Samsung's 'Space Selfie' Mission Ends Abruptly When Satellite Crashes Back to Earth, Lands in Michigan Couple's Garden

The "SpaceSelfie" satellite that Samsung launched has come to an abrupt end. Held at 65,000 feet by a massive balloon, it disastrously came crashing back down to earth, ending up on a Michigan couple’s land, apparently getting tangled in nearby power lines on its way down.

The SpaceSelfie campaign kicked off last week, with supermodel Cara Delevingne as the face of it. The initiative was to have Delevingne take and upload what would be “the world’s first selfie sent into space.” It’s said the image she took of herself was broadcast on a phone “attached to the satellite, re-captured using an onboard camera, and beamed back to Earth.”

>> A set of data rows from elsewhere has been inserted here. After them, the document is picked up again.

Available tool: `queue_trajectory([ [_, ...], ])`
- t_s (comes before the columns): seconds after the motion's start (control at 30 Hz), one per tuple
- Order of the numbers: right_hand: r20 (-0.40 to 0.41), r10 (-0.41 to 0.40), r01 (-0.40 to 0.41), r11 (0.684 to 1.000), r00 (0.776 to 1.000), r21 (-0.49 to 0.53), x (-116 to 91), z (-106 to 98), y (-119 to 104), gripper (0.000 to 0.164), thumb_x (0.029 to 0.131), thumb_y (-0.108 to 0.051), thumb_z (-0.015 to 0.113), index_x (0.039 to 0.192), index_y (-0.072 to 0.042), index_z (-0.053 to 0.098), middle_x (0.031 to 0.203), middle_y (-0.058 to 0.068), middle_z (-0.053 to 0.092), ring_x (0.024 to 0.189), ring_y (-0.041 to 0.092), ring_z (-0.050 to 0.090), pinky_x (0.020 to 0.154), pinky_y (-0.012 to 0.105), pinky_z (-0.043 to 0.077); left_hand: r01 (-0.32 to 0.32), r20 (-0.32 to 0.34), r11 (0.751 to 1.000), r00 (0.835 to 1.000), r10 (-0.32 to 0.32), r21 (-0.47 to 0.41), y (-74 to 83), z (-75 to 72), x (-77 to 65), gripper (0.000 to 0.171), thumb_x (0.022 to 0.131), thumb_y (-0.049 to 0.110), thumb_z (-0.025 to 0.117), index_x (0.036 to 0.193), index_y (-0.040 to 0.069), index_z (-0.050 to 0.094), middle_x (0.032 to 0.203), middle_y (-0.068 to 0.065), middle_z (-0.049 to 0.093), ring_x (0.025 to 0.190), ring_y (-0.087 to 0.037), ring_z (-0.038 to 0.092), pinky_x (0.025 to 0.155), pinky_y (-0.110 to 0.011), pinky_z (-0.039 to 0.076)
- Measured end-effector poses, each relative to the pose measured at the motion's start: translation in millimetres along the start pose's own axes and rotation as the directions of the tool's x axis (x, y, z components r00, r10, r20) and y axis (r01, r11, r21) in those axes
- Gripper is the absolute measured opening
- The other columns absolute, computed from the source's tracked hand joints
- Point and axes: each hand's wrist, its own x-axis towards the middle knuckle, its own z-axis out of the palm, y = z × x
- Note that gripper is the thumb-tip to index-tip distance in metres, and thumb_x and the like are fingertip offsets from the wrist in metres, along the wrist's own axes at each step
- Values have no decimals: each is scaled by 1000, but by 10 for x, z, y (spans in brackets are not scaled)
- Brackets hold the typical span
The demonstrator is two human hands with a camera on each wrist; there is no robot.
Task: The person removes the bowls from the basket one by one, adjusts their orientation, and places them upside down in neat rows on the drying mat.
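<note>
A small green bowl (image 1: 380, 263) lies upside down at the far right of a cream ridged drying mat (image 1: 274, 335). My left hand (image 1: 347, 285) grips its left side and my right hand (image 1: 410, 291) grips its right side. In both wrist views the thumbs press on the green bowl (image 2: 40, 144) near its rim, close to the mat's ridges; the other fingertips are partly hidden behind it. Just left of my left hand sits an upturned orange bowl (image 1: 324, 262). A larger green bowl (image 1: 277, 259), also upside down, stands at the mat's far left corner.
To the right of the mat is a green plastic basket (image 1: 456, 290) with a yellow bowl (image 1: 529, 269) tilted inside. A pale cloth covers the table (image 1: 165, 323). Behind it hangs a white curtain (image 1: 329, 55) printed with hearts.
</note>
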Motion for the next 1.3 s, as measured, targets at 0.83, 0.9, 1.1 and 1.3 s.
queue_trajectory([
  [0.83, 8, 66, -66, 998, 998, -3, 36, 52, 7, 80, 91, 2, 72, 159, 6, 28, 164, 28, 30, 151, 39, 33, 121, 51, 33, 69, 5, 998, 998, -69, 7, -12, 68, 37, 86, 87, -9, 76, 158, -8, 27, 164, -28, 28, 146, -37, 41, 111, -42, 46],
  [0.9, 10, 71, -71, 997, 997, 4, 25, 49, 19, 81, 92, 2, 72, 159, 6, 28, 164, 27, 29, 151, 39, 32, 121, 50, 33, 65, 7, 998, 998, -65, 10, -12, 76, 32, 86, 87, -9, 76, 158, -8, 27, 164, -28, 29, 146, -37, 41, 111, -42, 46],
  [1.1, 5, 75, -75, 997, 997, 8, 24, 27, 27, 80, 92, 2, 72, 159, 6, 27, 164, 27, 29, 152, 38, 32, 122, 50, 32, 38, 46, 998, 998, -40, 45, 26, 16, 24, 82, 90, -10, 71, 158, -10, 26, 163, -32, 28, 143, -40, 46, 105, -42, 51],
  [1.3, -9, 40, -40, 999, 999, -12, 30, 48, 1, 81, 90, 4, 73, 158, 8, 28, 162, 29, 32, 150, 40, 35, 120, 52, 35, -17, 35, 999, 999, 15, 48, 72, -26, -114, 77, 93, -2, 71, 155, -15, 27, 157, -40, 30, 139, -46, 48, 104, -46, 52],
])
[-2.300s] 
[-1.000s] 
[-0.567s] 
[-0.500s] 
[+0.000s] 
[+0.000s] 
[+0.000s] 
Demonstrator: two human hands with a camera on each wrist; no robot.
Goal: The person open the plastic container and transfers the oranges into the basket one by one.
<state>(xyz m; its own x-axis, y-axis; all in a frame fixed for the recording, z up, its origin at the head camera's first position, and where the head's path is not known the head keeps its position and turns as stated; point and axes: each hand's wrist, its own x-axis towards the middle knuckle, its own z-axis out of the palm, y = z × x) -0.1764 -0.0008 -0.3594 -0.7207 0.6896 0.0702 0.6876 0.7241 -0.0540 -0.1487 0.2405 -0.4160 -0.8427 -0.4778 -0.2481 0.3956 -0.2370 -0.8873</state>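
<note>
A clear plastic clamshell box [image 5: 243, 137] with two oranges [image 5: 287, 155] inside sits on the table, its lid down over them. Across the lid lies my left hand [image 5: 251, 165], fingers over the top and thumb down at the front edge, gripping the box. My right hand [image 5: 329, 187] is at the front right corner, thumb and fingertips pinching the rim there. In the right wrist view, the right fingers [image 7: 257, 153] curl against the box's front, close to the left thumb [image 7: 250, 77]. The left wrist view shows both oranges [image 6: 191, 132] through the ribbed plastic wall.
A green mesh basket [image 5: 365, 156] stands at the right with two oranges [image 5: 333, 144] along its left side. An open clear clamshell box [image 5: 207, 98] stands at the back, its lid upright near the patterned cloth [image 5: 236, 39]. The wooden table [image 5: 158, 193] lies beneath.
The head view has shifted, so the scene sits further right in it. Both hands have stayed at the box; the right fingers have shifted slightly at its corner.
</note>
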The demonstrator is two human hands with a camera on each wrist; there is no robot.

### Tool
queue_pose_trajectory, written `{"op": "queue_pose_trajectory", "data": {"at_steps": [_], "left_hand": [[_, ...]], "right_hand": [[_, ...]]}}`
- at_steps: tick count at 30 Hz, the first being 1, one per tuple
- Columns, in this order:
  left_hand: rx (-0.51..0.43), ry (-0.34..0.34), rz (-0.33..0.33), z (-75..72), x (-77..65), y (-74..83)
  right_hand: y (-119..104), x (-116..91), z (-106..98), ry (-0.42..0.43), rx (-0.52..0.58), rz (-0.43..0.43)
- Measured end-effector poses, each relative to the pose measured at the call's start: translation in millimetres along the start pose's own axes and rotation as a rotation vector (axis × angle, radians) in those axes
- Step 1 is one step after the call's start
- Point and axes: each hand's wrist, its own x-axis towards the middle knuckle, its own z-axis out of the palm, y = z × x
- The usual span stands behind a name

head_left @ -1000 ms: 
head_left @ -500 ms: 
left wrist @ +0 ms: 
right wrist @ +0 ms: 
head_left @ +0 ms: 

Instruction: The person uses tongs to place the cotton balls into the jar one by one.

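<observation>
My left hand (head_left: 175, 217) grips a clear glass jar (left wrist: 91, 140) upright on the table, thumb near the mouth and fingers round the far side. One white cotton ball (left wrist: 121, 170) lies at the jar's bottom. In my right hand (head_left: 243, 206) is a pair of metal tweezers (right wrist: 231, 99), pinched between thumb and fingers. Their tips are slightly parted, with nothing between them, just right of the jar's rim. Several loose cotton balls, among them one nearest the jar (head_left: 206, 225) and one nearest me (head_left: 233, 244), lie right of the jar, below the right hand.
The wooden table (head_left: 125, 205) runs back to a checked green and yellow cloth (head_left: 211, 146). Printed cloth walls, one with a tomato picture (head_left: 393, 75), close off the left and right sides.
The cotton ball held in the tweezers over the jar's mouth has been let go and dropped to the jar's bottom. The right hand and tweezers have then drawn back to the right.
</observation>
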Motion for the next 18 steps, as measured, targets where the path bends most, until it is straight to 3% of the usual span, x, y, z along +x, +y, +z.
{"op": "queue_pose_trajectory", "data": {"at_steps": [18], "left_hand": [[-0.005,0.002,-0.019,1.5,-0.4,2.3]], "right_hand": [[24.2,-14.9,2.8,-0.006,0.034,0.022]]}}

Samsung is now reporting that weather conditions put a quick end to the mission. The satellite had to make an “early soft landing in a selected rural area” on Saturday. Samsung’s SpaceSelfie website was displaying an apology message, but now simply says "Mission Complete."

Nobody, nor any property, was injured as the satellite came crashing back down to earth. No doubt, it’s creating more media exposure than the project would receive had it all gone smoothly.

Samsung also tells Marketing Dive that the device managed to capture “tens of thousands of photos” from the stratosphere in the mere 24 hours that it was live.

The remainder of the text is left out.